AIM OF THE TASK:
Reproduce the data that follows character for character, but omit its pictures.

THE DATA:
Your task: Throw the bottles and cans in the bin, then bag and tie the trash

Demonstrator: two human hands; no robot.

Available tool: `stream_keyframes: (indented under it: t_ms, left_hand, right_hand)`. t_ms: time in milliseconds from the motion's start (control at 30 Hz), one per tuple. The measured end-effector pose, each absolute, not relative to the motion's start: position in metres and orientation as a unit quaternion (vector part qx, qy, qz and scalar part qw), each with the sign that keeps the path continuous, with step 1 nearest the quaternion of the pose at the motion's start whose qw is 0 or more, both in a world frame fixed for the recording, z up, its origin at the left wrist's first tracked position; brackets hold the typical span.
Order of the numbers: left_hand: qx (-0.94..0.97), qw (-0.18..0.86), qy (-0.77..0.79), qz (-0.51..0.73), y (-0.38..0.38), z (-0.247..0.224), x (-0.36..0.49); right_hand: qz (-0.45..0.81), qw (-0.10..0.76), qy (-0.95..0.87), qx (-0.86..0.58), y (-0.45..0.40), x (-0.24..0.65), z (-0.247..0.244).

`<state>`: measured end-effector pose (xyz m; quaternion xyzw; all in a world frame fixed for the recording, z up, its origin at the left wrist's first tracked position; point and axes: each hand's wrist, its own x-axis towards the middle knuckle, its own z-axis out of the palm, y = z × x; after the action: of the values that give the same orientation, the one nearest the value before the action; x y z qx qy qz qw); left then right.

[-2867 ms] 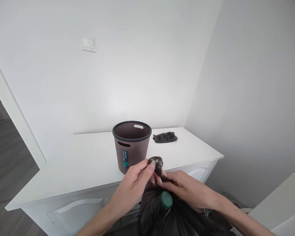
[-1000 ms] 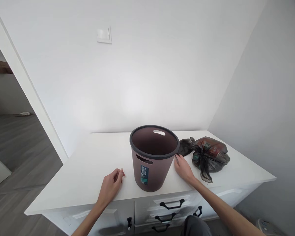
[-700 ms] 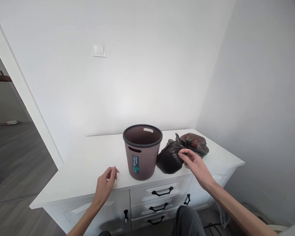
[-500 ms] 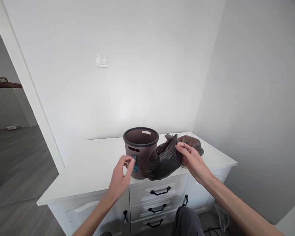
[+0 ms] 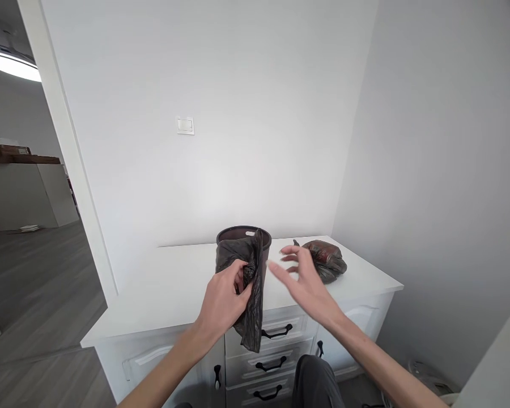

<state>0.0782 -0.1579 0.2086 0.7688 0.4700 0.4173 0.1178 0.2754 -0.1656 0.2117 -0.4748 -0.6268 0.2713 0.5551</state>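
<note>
A crumpled black plastic bag (image 5: 255,317) hangs in front of the bin, pinched between the thumb and fingers of my left hand (image 5: 225,297). Just to its right, my right hand (image 5: 304,280) is held with fingers apart and nothing in them. Behind the bag stands a brown plastic waste bin (image 5: 266,252) with a dark rim, upright on the white cabinet top; the bag hides most of its front. Beyond my right hand lies a bundle of dark plastic bags (image 5: 329,263), reddish in its middle.
The white cabinet (image 5: 153,306) has drawers and doors with black handles (image 5: 272,362). A light switch (image 5: 186,126) is on the wall behind. A grey wall borders the right side, and an opening at the left shows a grey floor (image 5: 55,283).
The bag has gone from my right hand to my left and now hangs down before the bin. My right hand has let go and moved slightly left. The view has shifted a little.
</note>
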Motion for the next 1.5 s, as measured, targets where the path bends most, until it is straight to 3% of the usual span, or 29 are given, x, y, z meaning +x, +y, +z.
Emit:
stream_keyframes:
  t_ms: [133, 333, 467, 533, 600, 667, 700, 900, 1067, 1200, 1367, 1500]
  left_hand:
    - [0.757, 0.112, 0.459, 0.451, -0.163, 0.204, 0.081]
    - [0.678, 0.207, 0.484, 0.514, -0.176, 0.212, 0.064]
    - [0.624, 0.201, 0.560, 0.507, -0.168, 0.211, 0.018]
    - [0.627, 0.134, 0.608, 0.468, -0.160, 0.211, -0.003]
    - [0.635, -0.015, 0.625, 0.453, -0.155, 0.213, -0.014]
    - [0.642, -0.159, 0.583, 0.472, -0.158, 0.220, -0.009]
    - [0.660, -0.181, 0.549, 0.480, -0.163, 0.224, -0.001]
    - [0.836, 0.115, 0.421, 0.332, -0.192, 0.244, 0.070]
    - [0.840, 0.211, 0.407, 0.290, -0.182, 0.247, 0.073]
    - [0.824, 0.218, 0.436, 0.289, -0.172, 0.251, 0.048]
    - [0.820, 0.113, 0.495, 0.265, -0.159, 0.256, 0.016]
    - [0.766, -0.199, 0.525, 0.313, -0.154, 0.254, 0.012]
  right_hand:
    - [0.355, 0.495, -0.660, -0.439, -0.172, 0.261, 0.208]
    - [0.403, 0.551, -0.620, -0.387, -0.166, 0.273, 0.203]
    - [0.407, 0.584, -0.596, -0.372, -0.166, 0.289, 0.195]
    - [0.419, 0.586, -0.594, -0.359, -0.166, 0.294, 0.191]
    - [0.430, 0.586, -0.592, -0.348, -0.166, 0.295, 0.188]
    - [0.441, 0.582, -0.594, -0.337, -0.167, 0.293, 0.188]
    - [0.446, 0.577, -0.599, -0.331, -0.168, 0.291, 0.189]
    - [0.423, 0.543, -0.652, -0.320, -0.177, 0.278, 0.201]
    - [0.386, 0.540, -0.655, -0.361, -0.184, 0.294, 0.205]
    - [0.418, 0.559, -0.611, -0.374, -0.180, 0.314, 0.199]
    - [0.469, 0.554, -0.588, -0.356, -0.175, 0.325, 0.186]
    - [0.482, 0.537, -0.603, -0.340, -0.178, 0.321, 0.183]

WRITTEN RESPONSE:
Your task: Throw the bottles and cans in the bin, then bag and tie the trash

Demonstrator: two human hands; no robot.

Available tool: `stream_keyframes: (indented under it: t_ms, left_hand, right_hand)`. t_ms: time in milliseconds from the motion's start (control at 30 Hz), one per tuple. The measured end-effector pose, each absolute, not relative to the motion's start: position in metres and orientation as a unit quaternion (vector part qx, qy, qz and scalar part qw), each with the sign that keeps the path continuous, with step 1 nearest the quaternion of the pose at the motion's start whose qw is 0 or more, both in a world frame fixed for the recording, z up, its origin at the left wrist's first tracked position; brackets hold the typical span.
Order of the numbers: left_hand: qx (-0.94..0.97), qw (-0.18..0.86), qy (-0.77..0.79), qz (-0.51..0.73), y (-0.38..0.38), z (-0.247..0.224), x (-0.36..0.49); right_hand: qz (-0.45..0.81), qw (-0.10..0.76), qy (-0.95..0.87), qx (-0.86..0.58), y (-0.45..0.40), x (-0.24..0.65), z (-0.247..0.244).

`<state>`: measured end-effector pose (xyz m; quaternion xyzw; all in a world frame fixed for the recording, z up, its origin at the left wrist's first tracked position; point and axes: each hand's wrist, its own x-axis towards the middle knuckle, its own z-axis out of the palm, y = z × x; after the action: of the values that give the same orientation, the one nearest the value before the action; x y z qx qy qz qw); left then right.

[-2867 ms] 
[-1000 ms] 
[-700 ms] 
[-500 ms] 
[+0 ms] 

<state>0.0782 -0.1579 0.2086 0.7688 0.4700 0.4173 0.1178 0.2754 -0.1656 0.2117 -0.4748 -0.6268 0.2713 0.5551</state>
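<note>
A crumpled black plastic bag (image 5: 255,317) hangs in front of the bin, pinched between the thumb and fingers of my left hand (image 5: 225,297). Just to its right, my right hand (image 5: 304,280) is held with fingers apart and nothing in them. Behind the bag stands a brown plastic waste bin (image 5: 266,252) with a dark rim, upright on the white cabinet top; the bag hides most of its front. Beyond my right hand lies a bundle of dark plastic bags (image 5: 329,263), reddish in its middle.
The white cabinet (image 5: 153,306) has drawers and doors with black handles (image 5: 272,362). A light switch (image 5: 186,126) is on the wall behind. A grey wall borders the right side, and an opening at the left shows a grey floor (image 5: 55,283).
The bag has gone from my right hand to my left and now hangs down before the bin. My right hand has let go and moved slightly left. The view has shifted a little.
</note>
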Motion for the next 1.5 s, as measured, targets where the path bends most, until it is straight to 3% of the usual span, or 29 are given, x, y, z meaning +x, +y, +z.
Emit:
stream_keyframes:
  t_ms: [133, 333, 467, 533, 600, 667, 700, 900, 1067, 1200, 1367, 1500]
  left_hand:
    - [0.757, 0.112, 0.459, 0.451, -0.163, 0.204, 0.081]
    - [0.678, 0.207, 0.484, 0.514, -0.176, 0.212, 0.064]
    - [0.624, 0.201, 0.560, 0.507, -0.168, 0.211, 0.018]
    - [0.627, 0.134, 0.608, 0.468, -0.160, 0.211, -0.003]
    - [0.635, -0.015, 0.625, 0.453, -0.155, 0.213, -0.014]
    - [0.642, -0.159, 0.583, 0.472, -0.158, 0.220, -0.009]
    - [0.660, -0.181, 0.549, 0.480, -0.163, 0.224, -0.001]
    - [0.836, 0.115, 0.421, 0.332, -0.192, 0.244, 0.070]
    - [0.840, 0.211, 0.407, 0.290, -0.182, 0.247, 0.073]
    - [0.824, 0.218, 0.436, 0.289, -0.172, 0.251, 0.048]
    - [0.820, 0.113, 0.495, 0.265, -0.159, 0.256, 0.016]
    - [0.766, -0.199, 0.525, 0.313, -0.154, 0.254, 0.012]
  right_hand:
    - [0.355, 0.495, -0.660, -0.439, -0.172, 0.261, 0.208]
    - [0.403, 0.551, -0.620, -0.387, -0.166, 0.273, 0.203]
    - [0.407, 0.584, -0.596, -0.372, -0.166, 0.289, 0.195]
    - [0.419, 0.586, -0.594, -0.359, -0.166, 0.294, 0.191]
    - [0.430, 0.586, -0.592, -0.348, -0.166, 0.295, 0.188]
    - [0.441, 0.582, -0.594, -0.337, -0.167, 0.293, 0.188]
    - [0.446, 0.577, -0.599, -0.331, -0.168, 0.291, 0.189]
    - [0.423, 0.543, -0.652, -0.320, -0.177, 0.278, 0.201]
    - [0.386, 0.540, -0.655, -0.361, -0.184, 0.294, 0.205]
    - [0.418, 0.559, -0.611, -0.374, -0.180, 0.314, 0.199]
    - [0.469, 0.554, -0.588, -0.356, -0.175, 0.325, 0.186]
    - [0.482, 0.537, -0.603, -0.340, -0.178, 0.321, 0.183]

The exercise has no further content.